- [WHAT NEEDS TO BE DONE]:
Exact copies of all the entries are required, and no pictures should appear in them.

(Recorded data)
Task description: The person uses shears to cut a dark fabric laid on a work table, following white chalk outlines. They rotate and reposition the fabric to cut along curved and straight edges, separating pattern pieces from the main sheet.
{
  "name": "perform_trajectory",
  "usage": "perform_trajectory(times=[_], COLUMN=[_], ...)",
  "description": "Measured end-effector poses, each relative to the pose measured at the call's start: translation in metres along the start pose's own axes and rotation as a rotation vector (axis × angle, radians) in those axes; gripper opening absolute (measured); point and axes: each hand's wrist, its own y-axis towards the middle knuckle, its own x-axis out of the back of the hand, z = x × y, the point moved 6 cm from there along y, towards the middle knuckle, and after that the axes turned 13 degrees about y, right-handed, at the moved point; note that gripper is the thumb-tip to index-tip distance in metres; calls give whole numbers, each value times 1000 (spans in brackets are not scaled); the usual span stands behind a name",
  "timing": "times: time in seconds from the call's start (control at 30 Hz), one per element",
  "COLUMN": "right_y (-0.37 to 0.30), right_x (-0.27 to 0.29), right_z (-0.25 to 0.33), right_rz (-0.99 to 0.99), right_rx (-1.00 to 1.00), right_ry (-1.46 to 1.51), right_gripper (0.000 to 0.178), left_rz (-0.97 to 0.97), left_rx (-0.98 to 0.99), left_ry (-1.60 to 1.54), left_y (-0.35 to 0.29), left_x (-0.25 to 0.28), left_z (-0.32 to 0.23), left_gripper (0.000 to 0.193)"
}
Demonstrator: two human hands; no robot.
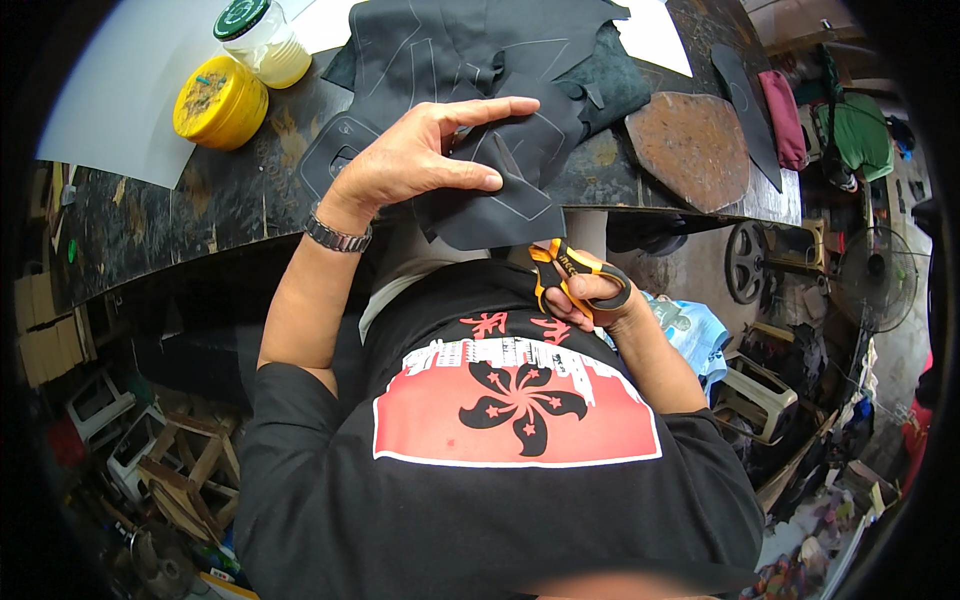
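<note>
My left hand [405, 158] holds a piece of black leather [495, 218] over the table's near edge. The thumb presses on its upper face and the index finger stretches across it; the other fingers are mostly hidden. Pale lines are drawn on the leather, and part of it is folded up. Close to my body, my right hand [602, 306] grips scissors [600, 268] with yellow-and-black handles. They are at the lower right corner of the leather; their blades barely show, so whether they touch it is unclear. A larger marked black leather sheet [405, 50] lies beyond.
On the dark worktable [140, 235] stand a yellow tub [221, 105] and a glass jar [268, 50] with a green lid. A brown slab [688, 150] lies near the right edge, beside a long black piece [745, 105]. A fan [877, 268] and stools [755, 395] stand lower right.
</note>
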Motion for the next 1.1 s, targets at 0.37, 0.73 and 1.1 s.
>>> perform_trajectory(times=[0.37,0.73,1.1], right_y=[-1,6,5], right_x=[-3,-1,-9], right_z=[8,2,-5], right_rz=[-16,75,83], right_rx=[-31,-27,11], right_ry=[-170,28,255], right_gripper=[48,46,42], left_rz=[-18,-58,-290], left_rx=[120,79,94], left_ry=[-96,-40,-241], left_y=[-1,0,-4], left_x=[3,0,-14], left_z=[-1,-3,4], left_gripper=[58,61,63])
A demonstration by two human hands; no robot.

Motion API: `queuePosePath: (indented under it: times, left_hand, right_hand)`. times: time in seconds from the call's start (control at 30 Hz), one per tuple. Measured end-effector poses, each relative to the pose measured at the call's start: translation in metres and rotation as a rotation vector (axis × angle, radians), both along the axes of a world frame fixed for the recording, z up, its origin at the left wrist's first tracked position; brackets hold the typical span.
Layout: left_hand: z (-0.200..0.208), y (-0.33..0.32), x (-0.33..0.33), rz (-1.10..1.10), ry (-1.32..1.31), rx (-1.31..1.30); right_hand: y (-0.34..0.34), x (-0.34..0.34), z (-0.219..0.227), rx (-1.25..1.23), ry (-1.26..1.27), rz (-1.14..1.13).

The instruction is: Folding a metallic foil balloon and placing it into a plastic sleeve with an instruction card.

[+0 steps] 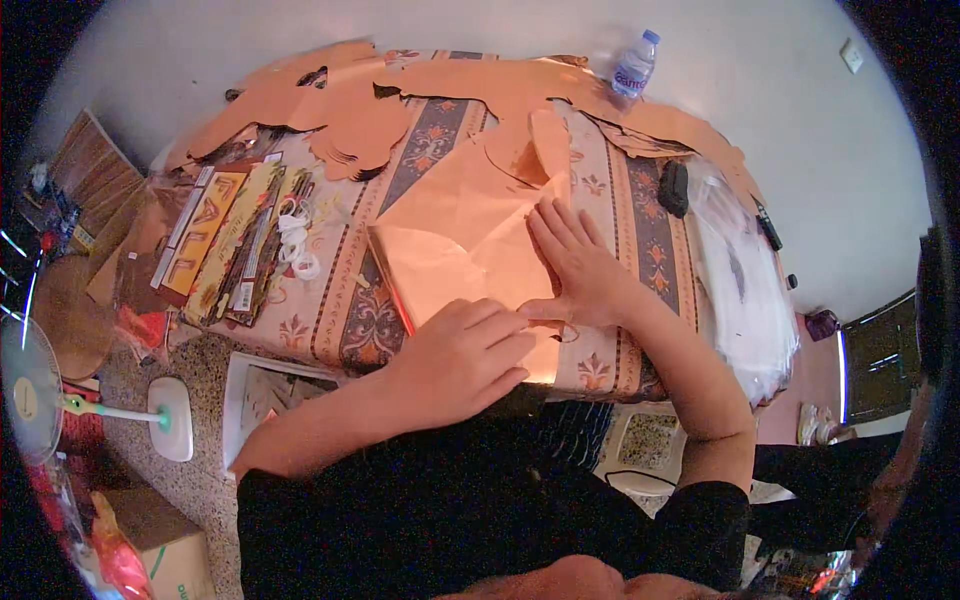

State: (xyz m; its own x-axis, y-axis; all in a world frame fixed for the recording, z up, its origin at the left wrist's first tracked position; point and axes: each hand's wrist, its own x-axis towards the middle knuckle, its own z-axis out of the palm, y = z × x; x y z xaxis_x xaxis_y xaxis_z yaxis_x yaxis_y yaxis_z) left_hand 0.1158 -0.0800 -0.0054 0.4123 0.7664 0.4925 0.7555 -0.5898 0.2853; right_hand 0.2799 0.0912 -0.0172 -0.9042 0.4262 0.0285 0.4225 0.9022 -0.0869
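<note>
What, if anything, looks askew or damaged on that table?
The shiny orange sheet beneath the left hand and right hand looks rumpled: creases cross it, and its far end appears curled rather than flat. I see no spill.

A clear water bottle (pixel 636 65) with a blue cap stands by the wall at the back of the table. The tablecloth (pixel 656 262) has flowers and dark stripes. On its left side lie flat, colorful packets (pixel 218 240), with some white rings (pixel 293 238) just beside them. On the right I see shiny clear plastic (pixel 738 285), a dark lump (pixel 674 188) and a black pen-like stick (pixel 768 228). A small round fan (pixel 30 395) is near a cardboard box (pixel 178 562), and the floor (pixel 208 360) is speckled.
</note>
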Motion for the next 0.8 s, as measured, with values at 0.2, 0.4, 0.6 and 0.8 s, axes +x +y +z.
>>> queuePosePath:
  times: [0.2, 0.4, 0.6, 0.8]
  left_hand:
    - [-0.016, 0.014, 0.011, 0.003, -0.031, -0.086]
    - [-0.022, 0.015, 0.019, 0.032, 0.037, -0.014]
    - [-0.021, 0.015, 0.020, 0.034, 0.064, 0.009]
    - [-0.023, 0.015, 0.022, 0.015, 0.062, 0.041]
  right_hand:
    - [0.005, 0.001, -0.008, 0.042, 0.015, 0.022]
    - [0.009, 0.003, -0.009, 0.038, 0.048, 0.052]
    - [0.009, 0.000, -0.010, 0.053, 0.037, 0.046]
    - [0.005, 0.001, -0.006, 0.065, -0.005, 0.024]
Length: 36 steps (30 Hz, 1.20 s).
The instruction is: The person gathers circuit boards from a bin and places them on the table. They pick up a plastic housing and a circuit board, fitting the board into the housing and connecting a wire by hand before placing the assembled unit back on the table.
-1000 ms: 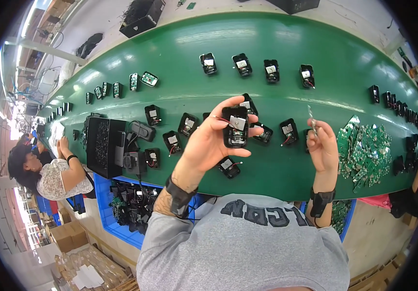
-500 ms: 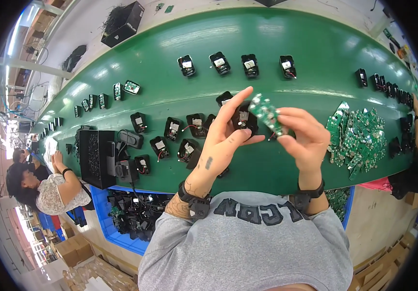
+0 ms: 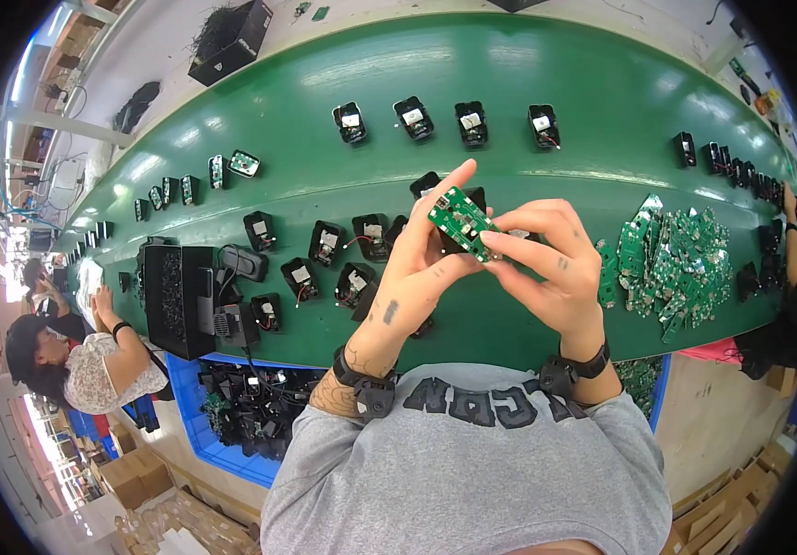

- [ANSWER TO THIS EXERCISE]:
Task description: The person uses shears to cut a dark fabric laid on a work table, following white chalk outlines. They rotate and reposition the fabric to cut along curved and straight edges, separating pattern pieces from the main sheet.
{
  "name": "perform_trajectory",
  "usage": "perform_trajectory(times=[_], COLUMN=[_], ...)",
  "description": "Measured end-effector poses, each relative to the pose measured at the call's start: translation in metres along the start pose's own axes and rotation as a rotation vector (axis × angle, radians) in those axes; gripper opening absolute (measured); point and axes: each hand's wrist, its own y-axis towards the middle knuckle, its own x-axis out of the back of the hand, z = x × y, the point moved 6 cm from there along y, towards the middle knuckle, and after that the axes turned 13 degrees about y, right-handed, at the moved point; note that gripper is the thumb-tip to index-tip distance in metres; calls give whole numbers, each value times 1000 (spans in brackets are not scaled); the usual span stands behind a name",
  "timing": "times: time in seconds from the call's start (control at 30 Hz), one per element",
  "COLUMN": "right_y (-0.37 to 0.30), right_x (-0.27 to 0.29), right_z (-0.25 to 0.33), right_rz (-0.99 to 0.99), right_rx (-1.00 to 1.00), right_ry (-1.46 to 1.51), right_gripper (0.000 to 0.178), left_rz (-0.97 to 0.97), left_rx (-0.98 to 0.99), left_ry (-1.60 to 1.54), left_y (-0.35 to 0.29), left_x (-0.25 to 0.28), left_z (-0.32 to 0.23), left_gripper (0.000 to 0.193)"
}
Demonstrator: two human hands; no robot.
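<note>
My left hand [405, 158] holds a piece of black leather [495, 218] over the table's near edge. The thumb presses on its upper face and the index finger stretches across it; the other fingers are mostly hidden. Pale lines are drawn on the leather, and part of it is folded up. Close to my body, my right hand [602, 306] grips scissors [600, 268] with yellow-and-black handles. They are at the lower right corner of the leather; their blades barely show, so whether they touch it is unclear. A larger marked black leather sheet [405, 50] lies beyond.
On the dark worktable [140, 235] stand a yellow tub [221, 105] and a glass jar [268, 50] with a green lid. A brown slab [688, 150] lies near the right edge, beside a long black piece [745, 105]. A fan [877, 268] and stools [755, 395] stand lower right.
</note>
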Motion for the next 1.1 s, targets at 0.37, 0.73 and 1.1 s.
>>> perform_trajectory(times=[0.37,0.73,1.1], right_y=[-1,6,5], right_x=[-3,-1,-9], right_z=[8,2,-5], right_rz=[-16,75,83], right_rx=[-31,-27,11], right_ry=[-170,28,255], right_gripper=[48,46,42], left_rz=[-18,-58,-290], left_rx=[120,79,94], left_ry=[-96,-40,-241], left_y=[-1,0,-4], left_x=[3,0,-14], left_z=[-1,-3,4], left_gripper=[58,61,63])
A demonstration by two human hands; no robot.

Motion API: `queuePosePath: (indented under it: times, left_hand, right_hand)`. times: time in seconds from the call's start (control at 30 Hz), one per tuple. Measured end-effector poses, each relative to the pose measured at the call's start: translation in metres and rotation as a rotation vector (axis × angle, radians), both along the axes of a world frame fixed for the recording, z up, its origin at the left wrist's first tracked position; brackets hold the typical span.
Layout: left_hand: z (-0.200..0.208), y (-0.33..0.32), x (-0.33..0.33), rz (-1.10..1.10), ry (-1.32..1.31), rx (-1.31..1.30); right_hand: y (-0.34..0.34), x (-0.34..0.34), z (-0.219..0.227), rx (-1.25..1.23), ry (-1.26..1.27), rz (-1.14..1.13).

The instruction is: Folding a metallic foil balloon and placing it into a plastic sleeve with an instruction card.

[+0 steps] 

State: (xyz m; its own x-axis, y-axis; all in a world frame fixed for the recording, z up, its origin at the left wrist's first tracked position; point and axes: each hand's wrist, its own x-axis towards the middle knuckle, its own z-axis out of the palm, y = z × x; x y z xaxis_x xaxis_y xaxis_z yaxis_x yaxis_y yaxis_z) left_hand 0.1158 -0.0800 -0.0054 0.4123 0.7664 0.4925 0.7555 -0.5898 0.2853; right_hand 0.2799 0.0912 -0.0172 -0.9042 0.4262 0.0285 0.4225 0.9022 -0.0869
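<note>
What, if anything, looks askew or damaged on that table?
The shiny orange sheet beneath the left hand and right hand looks rumpled: creases cross it, and its far end appears curled rather than flat. I see no spill.

A clear water bottle (pixel 636 65) with a blue cap stands by the wall at the back of the table. The tablecloth (pixel 656 262) has flowers and dark stripes. On its left side lie flat, colorful packets (pixel 218 240), with some white rings (pixel 293 238) just beside them. On the right I see shiny clear plastic (pixel 738 285), a dark lump (pixel 674 188) and a black pen-like stick (pixel 768 228). A small round fan (pixel 30 395) is near a cardboard box (pixel 178 562), and the floor (pixel 208 360) is speckled.
</note>
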Motion for the next 0.8 s, as measured, with values at 0.2, 0.4, 0.6 and 0.8 s, axes +x +y +z.
>>> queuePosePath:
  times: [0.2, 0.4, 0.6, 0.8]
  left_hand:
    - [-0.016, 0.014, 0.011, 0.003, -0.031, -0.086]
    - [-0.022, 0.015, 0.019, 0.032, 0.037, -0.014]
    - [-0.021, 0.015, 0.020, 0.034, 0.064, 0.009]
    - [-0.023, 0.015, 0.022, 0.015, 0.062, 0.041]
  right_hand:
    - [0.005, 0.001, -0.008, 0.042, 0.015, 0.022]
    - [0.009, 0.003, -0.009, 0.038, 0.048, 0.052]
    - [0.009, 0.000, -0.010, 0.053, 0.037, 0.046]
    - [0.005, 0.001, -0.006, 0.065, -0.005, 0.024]
Length: 36 steps (30 Hz, 1.20 s).
The instruction is: The person gathers circuit boards from a bin and places them on the table. They pick up a plastic housing and a circuit board, fitting the board into the housing and connecting a wire by hand before placing the assembled unit back on the table.
-1000 ms: 
-500 ms: 
+0 ms: 

The output for this exercise is finished.